- Publisher: Rebellion Developments
- Publication date: 2 October – 5 December 2012
- Genre: Science fiction;
- Title(s): 2000AD progs 1803–1812
- Main characters: Judge Dredd Dirty Frank Judge Smiley Jack Point "the Simping Detective" Judge Maitland Judge Bachmann

Creative team
- Writer(s): Al Ewing Simon Spurrier Rob Williams
- Artist(s): Henry Flint Simon Coleby D'Israeli Carl Critchlow
- Editor: Tharg (Matt Smith)
- Trifecta: ISBN 178108145X

= Trifecta (Judge Dredd story) =

"Trifecta" is a Judge Dredd story arc published in British comic 2000 AD in late 2012, following on from the earlier strip Day of Chaos. The story was an unannounced crossover between Judge Dredd and its spinoff strips The Simping Detective and Low Life.
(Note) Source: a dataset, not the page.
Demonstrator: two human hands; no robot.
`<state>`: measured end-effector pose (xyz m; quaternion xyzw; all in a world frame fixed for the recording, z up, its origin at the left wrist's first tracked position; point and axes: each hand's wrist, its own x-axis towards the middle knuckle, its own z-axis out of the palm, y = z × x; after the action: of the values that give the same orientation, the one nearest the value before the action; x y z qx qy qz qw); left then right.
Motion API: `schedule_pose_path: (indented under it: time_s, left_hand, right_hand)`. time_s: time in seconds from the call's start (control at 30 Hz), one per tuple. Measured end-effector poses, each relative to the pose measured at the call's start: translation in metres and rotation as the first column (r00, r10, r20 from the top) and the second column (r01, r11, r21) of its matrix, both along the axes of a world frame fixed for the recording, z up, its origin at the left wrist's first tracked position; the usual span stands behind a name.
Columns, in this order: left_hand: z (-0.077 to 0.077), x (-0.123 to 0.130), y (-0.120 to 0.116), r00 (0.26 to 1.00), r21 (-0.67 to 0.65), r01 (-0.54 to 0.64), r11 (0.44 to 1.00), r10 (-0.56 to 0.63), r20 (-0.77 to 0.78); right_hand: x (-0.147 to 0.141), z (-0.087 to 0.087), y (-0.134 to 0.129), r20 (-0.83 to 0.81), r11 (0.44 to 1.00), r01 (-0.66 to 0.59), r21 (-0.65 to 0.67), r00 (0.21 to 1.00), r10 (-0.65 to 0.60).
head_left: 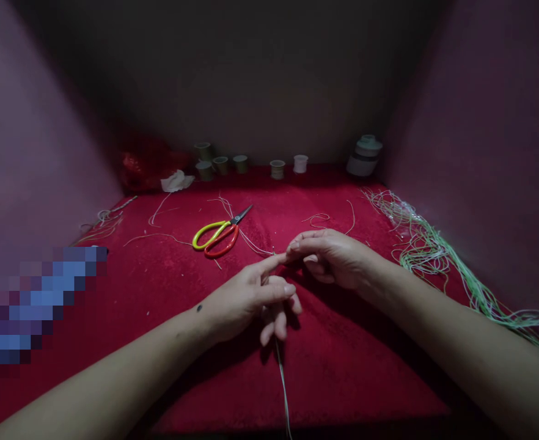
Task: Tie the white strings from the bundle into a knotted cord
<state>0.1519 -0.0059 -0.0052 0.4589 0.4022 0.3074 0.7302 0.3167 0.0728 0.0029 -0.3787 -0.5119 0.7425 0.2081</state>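
My left hand (255,299) is over the middle of the red cloth, palm side down. Its index finger points forward, the thumb is apart from it, and the other fingers bend loosely. My right hand (338,260) meets that index fingertip with its thumb and fingertips pressed together; whatever they pinch is too small to make out. A thin pale cord (282,373) comes out below my left hand and runs to the near edge. Beyond the hands, thin cord strands (253,244) lead toward scissors (221,235) with one yellow and one red handle.
Cord spools (241,164) and a lidded jar (365,156) stand along the back. Red plastic (145,162) and a crumpled white scrap (176,181) lie back left. A green and white cord bundle (453,263) stretches along the right wall. A blurred blue patch (54,290) covers the left side.
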Motion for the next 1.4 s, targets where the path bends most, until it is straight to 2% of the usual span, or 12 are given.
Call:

Judge Dredd started the arc with a prologue in "prog" (or issue) 1803, "Bullet to King Four", while the new Simping Detective strip started in prog 1804, and Low Life in prog 1805, with seemingly unrelated stories. In prog 1806 a new Judge Dredd story, "The Cold Deck", began. The title refers to a cold deck in card games, where a deck of cards is swapped with a stacked deck during play.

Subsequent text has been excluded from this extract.